What to work on — From the first line of the material below to the line containing "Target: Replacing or", repeat every line exactly and add nothing.

········

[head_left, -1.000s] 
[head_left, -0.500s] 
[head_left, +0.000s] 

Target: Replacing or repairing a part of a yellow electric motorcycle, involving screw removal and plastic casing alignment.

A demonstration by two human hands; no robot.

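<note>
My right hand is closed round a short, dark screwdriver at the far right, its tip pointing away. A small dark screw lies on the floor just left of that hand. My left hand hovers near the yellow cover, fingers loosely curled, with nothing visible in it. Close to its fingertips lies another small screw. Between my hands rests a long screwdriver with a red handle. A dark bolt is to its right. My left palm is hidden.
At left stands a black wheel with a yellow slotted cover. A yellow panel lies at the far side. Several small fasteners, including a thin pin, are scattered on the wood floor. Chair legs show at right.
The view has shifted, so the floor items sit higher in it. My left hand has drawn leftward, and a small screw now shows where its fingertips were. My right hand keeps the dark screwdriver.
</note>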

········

Output for this exercise —
[head_left, -1.000s] 
[head_left, -0.500s] 
[head_left, +0.000s] 

Target: Replacing or repairing a part of a yellow electric motorcycle, involving screw removal and plastic casing alignment.

The output is complete as it stands.